Моя комната на втором этаже — она же кабинет, мастерская и личная библиотека с маленьким застекленным зимним садом под громадным выносом крыши, — мне ужасно нравится. Переплетение балок, уходящее конусом в темный взлет потолка, беленые стены с могутным скелетом шпангоута; натурального камня камин со здоровенной дубовой полкой; медвежья шкура у дивана, меховое, наборное из летней норки и зимнего опоссума одеяло на кровати, и прикроватный столик из неохватного пня — его Габи же и делал, собственными руками, как и громадный рабочий стол на 4-х годзильих ногах из скрученной ветрами горной сосны.
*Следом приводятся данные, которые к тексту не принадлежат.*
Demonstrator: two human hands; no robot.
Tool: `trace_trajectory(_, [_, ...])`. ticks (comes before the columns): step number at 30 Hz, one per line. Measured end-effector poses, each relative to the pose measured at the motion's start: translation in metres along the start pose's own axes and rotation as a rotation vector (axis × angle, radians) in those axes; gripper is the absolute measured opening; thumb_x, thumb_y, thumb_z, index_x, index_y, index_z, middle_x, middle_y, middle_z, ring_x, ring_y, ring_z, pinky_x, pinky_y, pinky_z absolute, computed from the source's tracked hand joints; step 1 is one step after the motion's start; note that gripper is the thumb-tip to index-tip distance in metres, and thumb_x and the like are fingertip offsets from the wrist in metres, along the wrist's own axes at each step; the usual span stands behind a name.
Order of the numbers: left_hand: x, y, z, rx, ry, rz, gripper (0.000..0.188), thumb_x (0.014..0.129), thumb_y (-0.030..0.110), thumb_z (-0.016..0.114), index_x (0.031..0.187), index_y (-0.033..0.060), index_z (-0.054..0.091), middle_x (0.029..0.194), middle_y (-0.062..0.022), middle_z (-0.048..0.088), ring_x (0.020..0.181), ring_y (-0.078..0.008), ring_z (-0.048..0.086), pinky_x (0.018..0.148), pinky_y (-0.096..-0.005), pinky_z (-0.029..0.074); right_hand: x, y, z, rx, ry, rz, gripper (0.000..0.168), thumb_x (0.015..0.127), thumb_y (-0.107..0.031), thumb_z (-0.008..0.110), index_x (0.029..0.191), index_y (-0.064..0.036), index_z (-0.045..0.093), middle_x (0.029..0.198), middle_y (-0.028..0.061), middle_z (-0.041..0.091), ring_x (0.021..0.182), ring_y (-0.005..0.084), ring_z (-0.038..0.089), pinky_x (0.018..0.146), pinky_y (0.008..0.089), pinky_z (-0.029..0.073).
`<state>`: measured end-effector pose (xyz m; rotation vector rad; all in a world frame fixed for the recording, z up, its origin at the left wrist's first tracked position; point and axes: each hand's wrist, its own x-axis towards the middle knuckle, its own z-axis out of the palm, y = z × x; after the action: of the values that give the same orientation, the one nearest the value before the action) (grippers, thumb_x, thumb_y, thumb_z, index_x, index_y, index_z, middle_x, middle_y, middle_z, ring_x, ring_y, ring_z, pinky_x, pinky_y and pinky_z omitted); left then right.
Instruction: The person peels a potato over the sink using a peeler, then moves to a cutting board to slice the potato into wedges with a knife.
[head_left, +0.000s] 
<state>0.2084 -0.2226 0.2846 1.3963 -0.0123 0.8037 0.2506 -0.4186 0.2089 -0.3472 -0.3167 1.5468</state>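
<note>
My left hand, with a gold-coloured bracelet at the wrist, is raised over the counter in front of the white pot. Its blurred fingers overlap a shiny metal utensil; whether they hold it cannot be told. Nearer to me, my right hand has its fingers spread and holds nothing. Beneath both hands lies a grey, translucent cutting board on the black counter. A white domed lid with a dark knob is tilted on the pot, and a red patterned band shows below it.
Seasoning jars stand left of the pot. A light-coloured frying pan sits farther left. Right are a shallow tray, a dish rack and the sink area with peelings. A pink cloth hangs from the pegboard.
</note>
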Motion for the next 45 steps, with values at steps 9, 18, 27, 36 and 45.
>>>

Книги на стеллажах, занимавших всю дальнюю стенку, стояли в идеальном порядке — с книгами у меня всегда полный порядок. На диване ничего лишнего… Да на что тут «посмотри», в самом деле?! Может, стол… Но на столе лежало всё нужное каждодневно, чтобы непременно под рукой: охотничий нож (специально выложила, чтобы не забыть отдать Габи на заточку), браслет из сверхпрочного шнура, который входит в список необходимых для экскурсий предметов; 3 разные конфеты, которые кто-то сунул на работе, а я конфет не ем, и все жду Джой, чтобы ей скормить; фотокамера, 4 флэшки — не забыть стряхнуть фотки на комп; коробка с лекарствами; россыпь морских ракушек и бутылка — я декорировала её стиле морена, и сейчас она терпеливо пережидала на столе мой творческий кризис; сошка от ручного пулемета, прихваченная с Полигона (тоже можно пристроить куда-нибудь!), керамический горшок со спицами и крючками, пивная кружка с шариковыми и гелиевыми ручками, ножницами и карандашами, и стопка записных книжек, и тетрадь для записей, и корзинка с вязанием…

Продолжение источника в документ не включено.